I can't keep my thoughts from dwelling on the fate of Winston. How will he feel now he realizes he is shorn of his direct power to help us through these dark and dreadful Straits? Since I started nothing has handicapped me more than the embargo which a double loyalty to K. and to de Robeck has imposed upon my communications to Winston. What a tragedy that his nerve and military vision have been side-tracked: his eclipse projects a black shadow over the Dardanelles.

Very likely the next great war will have begun before we realize that the three days' delay in the fall of Antwerp saved Calais. No more brilliant effort of unaided genius in history than that recorded in the scene when Winston burst into the Council Chamber and bucked up the Burgomeisters to hold on a little bit longer. Any comfort our people may enjoy from being out of cannon shot of the Germans—they owe it to the imagination, bluff and persuasiveness of Winston and to this gallant Naval Division now destined to be starved to death!

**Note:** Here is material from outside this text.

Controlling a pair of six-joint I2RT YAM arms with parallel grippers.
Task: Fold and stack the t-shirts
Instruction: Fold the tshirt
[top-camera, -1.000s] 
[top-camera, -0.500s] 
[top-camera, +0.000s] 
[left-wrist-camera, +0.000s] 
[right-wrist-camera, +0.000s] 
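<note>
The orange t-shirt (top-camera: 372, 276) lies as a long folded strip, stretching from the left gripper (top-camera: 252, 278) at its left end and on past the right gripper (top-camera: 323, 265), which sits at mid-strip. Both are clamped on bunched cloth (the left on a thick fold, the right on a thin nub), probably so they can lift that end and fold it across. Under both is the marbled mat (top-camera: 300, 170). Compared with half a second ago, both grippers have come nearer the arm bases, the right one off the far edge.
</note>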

Sent my first despatch home to-day by King's Messenger. Never has story been penned amidst so infernal a racket.[Pg 243]



22nd May, 1915. H.M.T. "Arcadian." News in to say that yesterday, whilst Herbert was here to take orders about an armistice, some sort of an informal parley actually took place. Both sides suddenly got panic stricken, thinking the others were treacherous, and fire was opened, some stretcher bearers being killed. Nothing else was to be expected when things are done in this casual and unauthorized way. I felt very much annoyed, but Aubrey Herbert was still on board and I saw him before breakfast and told him Walker seemed to have taken too much upon himself parleying with the Turks and that Birdwood must now make this clear to everyone for future guidance. Although Aubrey Herbert is excessively unorthodox he quite sees that confabs with enemies must be carried out according to Cocker.

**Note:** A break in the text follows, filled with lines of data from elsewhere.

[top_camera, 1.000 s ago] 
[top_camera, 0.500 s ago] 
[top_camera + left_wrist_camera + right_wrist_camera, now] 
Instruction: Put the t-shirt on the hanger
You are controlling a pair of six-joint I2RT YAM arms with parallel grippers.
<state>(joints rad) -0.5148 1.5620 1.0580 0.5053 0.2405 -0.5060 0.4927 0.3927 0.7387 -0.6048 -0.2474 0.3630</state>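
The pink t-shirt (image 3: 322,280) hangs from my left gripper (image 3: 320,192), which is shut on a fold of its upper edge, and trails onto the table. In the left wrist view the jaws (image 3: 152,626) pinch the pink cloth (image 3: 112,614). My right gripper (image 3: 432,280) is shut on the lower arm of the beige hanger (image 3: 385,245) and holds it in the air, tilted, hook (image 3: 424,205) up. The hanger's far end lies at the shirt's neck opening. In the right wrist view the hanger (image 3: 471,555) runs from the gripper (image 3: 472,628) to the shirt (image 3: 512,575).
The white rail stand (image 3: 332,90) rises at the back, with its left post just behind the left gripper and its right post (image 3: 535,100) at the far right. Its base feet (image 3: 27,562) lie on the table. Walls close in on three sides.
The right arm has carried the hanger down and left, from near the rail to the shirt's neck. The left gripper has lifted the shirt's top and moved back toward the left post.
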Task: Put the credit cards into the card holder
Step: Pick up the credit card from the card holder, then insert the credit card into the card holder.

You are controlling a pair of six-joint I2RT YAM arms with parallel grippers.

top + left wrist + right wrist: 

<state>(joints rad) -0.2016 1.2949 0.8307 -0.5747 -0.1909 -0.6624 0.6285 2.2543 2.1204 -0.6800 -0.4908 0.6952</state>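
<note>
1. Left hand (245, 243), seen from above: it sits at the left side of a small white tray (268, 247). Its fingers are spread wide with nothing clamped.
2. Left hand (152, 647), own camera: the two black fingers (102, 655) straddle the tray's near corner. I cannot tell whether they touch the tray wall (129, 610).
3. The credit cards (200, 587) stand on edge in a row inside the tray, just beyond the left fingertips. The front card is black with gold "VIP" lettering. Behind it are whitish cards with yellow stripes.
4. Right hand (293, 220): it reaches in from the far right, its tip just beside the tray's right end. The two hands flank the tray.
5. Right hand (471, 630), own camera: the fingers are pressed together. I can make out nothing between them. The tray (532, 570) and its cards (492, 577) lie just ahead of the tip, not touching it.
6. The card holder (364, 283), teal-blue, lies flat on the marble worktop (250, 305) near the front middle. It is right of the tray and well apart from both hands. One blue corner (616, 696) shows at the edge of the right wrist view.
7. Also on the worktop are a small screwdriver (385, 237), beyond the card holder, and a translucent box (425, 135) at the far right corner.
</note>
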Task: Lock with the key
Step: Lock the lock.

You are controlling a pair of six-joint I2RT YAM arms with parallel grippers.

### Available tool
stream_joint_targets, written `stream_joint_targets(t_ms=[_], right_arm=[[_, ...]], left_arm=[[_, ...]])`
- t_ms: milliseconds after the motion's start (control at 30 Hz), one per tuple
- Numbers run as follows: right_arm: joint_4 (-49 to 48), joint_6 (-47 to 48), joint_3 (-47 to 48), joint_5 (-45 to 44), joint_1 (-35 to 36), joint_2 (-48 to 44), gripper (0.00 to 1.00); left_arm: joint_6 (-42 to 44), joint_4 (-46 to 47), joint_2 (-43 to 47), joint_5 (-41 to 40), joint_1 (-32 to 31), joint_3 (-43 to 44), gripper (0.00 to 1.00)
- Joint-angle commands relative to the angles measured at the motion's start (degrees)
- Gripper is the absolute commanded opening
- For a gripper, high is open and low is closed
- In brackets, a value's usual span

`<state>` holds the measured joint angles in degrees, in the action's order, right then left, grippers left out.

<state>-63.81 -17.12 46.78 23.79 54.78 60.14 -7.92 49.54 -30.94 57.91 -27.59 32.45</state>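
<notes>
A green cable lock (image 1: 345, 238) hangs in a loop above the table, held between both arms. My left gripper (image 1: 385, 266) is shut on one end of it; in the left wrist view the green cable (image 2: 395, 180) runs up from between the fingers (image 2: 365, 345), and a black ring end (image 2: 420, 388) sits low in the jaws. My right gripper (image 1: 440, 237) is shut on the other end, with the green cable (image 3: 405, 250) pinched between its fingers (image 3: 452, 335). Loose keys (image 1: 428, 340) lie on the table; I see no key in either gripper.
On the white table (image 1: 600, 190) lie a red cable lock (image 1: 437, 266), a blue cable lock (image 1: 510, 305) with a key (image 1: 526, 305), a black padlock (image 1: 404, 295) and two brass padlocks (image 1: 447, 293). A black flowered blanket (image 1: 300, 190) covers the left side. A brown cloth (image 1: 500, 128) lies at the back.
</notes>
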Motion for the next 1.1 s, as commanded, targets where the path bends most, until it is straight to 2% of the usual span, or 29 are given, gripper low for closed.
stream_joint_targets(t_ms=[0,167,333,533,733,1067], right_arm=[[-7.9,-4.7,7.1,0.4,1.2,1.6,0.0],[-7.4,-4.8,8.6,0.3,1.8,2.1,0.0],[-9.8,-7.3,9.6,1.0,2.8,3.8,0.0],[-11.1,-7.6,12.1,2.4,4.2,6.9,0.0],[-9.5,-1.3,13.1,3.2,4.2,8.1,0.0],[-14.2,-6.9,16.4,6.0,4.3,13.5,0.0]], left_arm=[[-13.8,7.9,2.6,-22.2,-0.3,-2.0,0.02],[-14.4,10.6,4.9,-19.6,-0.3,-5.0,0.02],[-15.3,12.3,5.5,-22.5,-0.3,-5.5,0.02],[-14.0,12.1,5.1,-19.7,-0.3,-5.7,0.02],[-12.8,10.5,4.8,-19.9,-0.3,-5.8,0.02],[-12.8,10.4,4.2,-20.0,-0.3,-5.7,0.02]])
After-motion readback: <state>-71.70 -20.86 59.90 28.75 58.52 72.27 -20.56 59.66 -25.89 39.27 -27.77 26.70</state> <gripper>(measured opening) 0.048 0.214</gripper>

After breakfast landed at Cape Helles. Inspected the detachment of the Works Department of the Egyptian Army as it was on its way to the French Headquarters. Colonel Micklem was in charge. At Sedd-el-Bahr lunched with Gouraud and his Staff. General Bailloud rode up just as I was about to enter the porch of the old Fort.[Pg 244] He was in two minds whether or not to embrace me, being in very high feather, his men having this morning carried the Haricot redoubt overlooking the Kereves Dere. At lunch he was the greatest possible fun, bubbling over with jokes and witty sallies. Just as we were finishing, news came through the telephone that Bailloud's Brigade had been driven in by a big Turkish counter-attack, with a loss of 400 men and some first class officers. Most of us showed signs, I will not say of being rattled, but of having stumbled against a rattlesnake. Gouraud remained unaffectedly in possession of himself as host of a lunch party. He said, "We will not take the trenches by not taking the coffee. Let us drink it first, and then we will consider." So we drank our coffee; lit our smokes, and afterwards Gouraud, through Girodon, issued his orders in the most calm and matter-of-fact way. He declares the redoubt will be in our hands again to-morrow.

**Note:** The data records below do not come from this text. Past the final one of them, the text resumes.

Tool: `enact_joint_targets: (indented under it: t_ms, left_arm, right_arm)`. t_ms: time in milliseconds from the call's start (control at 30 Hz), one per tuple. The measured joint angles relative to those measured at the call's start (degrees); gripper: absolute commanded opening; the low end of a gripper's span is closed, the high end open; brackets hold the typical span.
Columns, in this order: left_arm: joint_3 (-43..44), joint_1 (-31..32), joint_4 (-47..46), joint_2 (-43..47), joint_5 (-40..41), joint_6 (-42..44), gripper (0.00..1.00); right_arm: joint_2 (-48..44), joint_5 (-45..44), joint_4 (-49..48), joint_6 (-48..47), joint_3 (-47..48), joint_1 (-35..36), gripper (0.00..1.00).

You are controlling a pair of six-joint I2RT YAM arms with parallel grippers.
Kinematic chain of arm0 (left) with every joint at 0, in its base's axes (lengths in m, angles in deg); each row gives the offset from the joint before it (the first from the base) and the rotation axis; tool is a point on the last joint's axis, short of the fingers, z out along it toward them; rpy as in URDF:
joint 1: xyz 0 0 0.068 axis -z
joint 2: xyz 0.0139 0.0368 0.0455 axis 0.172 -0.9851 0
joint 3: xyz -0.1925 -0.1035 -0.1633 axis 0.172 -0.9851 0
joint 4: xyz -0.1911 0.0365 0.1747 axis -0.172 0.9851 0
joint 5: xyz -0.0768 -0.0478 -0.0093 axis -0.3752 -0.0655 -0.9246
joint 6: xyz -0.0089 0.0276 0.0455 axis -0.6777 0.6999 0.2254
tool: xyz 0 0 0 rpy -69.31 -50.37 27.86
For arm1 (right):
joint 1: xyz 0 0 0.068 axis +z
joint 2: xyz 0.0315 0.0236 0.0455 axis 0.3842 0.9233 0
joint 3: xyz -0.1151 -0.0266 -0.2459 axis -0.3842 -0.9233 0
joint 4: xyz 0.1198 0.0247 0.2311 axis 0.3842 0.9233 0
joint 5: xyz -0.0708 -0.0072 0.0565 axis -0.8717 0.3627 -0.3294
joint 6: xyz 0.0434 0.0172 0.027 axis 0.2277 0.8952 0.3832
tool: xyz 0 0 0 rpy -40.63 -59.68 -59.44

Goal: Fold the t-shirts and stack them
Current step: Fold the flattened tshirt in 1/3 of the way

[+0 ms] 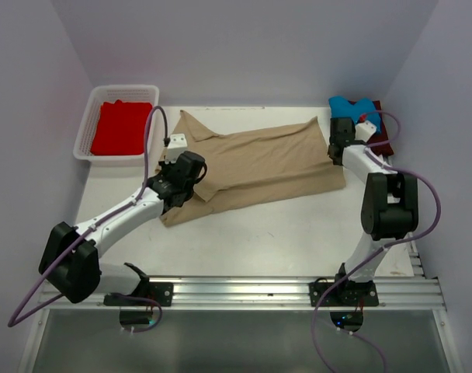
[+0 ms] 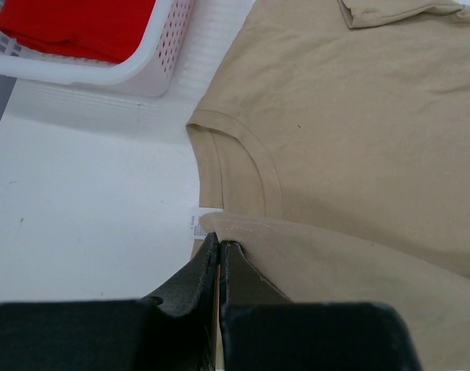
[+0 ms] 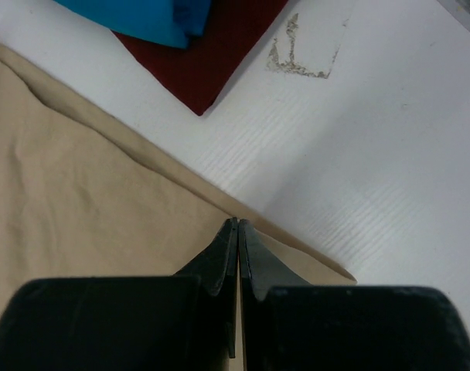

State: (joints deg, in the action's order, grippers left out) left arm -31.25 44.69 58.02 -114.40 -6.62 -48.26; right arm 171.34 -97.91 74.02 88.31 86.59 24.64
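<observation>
Top view: tan t-shirt [image 1: 259,167] spread mid-desk [image 1: 282,233], with a bare strip nearer the arms; red t-shirt [image 1: 121,128] in basket [image 1: 85,132] far left; blue t-shirt [image 1: 348,105] on maroon t-shirt [image 1: 382,145] far right.
Left wrist: left gripper [image 2: 219,249] pressed together, pinching a tan fold beside the collar; bare desk leftward.
Right wrist: right gripper [image 3: 237,232] pinching the tan hem edge; bare desk rightward.

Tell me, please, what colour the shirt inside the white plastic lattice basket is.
The soft cloth shirt is bright red, clearest in the top external view.
</observation>
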Motion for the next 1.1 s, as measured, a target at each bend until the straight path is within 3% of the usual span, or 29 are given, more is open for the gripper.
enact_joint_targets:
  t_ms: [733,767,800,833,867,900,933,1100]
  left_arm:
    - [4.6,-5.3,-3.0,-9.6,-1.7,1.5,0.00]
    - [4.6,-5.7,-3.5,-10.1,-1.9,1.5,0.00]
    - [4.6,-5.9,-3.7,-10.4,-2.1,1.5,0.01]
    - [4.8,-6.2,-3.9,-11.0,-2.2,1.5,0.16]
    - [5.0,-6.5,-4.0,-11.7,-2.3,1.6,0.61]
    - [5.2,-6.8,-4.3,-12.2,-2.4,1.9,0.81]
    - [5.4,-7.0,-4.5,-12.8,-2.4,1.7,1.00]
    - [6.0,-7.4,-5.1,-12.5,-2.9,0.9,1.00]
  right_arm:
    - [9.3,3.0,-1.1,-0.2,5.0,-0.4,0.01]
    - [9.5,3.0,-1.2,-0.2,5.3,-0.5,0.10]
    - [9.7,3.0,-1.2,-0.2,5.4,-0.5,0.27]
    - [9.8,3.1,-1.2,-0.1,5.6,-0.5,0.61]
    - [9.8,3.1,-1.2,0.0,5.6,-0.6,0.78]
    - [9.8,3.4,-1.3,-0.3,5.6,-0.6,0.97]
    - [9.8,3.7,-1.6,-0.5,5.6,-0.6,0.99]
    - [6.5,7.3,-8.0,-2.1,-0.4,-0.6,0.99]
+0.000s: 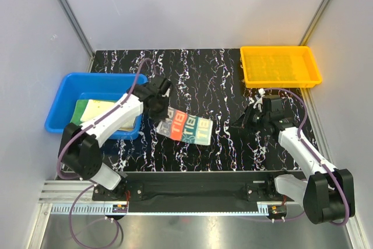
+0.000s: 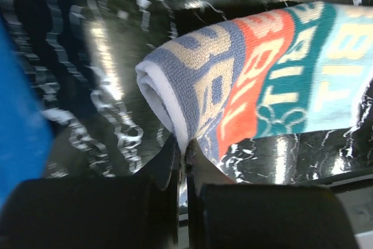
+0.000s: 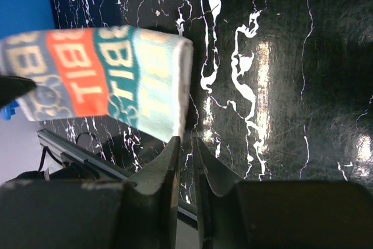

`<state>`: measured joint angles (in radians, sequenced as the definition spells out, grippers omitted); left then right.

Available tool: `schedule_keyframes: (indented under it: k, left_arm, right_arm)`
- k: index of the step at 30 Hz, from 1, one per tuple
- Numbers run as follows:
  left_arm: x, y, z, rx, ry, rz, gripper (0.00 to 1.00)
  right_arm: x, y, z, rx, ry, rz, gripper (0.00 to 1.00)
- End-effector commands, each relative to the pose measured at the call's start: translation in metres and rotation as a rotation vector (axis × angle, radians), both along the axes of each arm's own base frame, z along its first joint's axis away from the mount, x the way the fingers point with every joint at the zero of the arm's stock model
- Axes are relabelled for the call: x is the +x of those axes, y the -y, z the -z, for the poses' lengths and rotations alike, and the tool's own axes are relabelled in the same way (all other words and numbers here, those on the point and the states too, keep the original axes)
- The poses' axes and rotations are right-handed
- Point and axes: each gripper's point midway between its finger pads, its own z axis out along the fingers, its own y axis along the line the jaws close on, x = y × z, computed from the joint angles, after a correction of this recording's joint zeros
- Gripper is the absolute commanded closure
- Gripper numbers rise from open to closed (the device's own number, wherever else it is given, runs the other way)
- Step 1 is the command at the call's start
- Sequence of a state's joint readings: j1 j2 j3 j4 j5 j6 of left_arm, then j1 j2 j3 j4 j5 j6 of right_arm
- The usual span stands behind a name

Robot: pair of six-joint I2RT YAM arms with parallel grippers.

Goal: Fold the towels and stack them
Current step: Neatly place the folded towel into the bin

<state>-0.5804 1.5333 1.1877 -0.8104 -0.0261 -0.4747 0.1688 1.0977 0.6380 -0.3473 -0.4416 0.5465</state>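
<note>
My left jaws are pinched shut on the white hem at the left end of the RABBIT towel (image 2: 262,80), with the cloth caught right at the tips. My right jaws stand narrowly apart with nothing between them. They hover off the towel's right end and, seen from above, are clear of it. I judge the step in hand to be shifting or tidying this folded towel by its left end. To do it well, I want the pinch to take every layer of the fold, not just the outer hem. I'd lift only enough to clear the tabletop (image 1: 233,86) and travel slowly so the free end trails flat instead of flopping open. The right jaws could steady that far end. The towel lies near the middle of the tabletop, folded into a short thick band. Its rounded left edge is grey-blue, followed by orange, teal and pale blocks with cream lettering. The blue bin (image 1: 58,106) beside my left arm holds a pale yellow towel (image 1: 96,108).
</note>
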Motion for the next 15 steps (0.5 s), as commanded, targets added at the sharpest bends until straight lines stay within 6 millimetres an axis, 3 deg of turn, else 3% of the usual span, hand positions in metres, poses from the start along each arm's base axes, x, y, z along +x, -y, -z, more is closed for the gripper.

Our lunch was to furnish us with yet another landmark for bad luck. As we were leaving, a message came in to say that an enemy submarine had been sighted off Gaba Tepe. The fresh imprint of a tiger's paw upon the pathway gives the same sort of feel to the Indian herdsman. Tall stories from neighbouring villages have been going the round for weeks, only half-believed, but here is the very mark of the beast; the horror has suddenly taken shape. He mutters the name of God, wondering what eyes may even now be watching his every movement; he wonders whose turn will come first—and when—and where. This[Pg 245] was the sort of effect of the wireless and in a twinkling every transport round the coast was steering full steam to Imbros. In less than no time we saw a regatta of skedaddling ships. So dies the invasion of England bogey which, from first to last, has wrought us an infinity of harm. Born and bred of mistrust of our own magnificent Navy, it has led soldiers into heresy after fallacy and fallacy after heresy until now it is the cause of my Divisions here being hardly larger than Brigades, whilst the men who might have filled them are "busy" guarding London! If one rumoured submarine can put the fear of the Lord into British transports how are German or any other transports going to face up to a hundred British submarines? The theory of the War Office has struggled with the theory of the Admiralty for the past five years: now there is nothing left of the War Office theory; no more than is left of a soap bubble when you strike it with a battleaxe. Some other stimulus to our Territorial recruiting than the fear of invasion will have to be invented in future.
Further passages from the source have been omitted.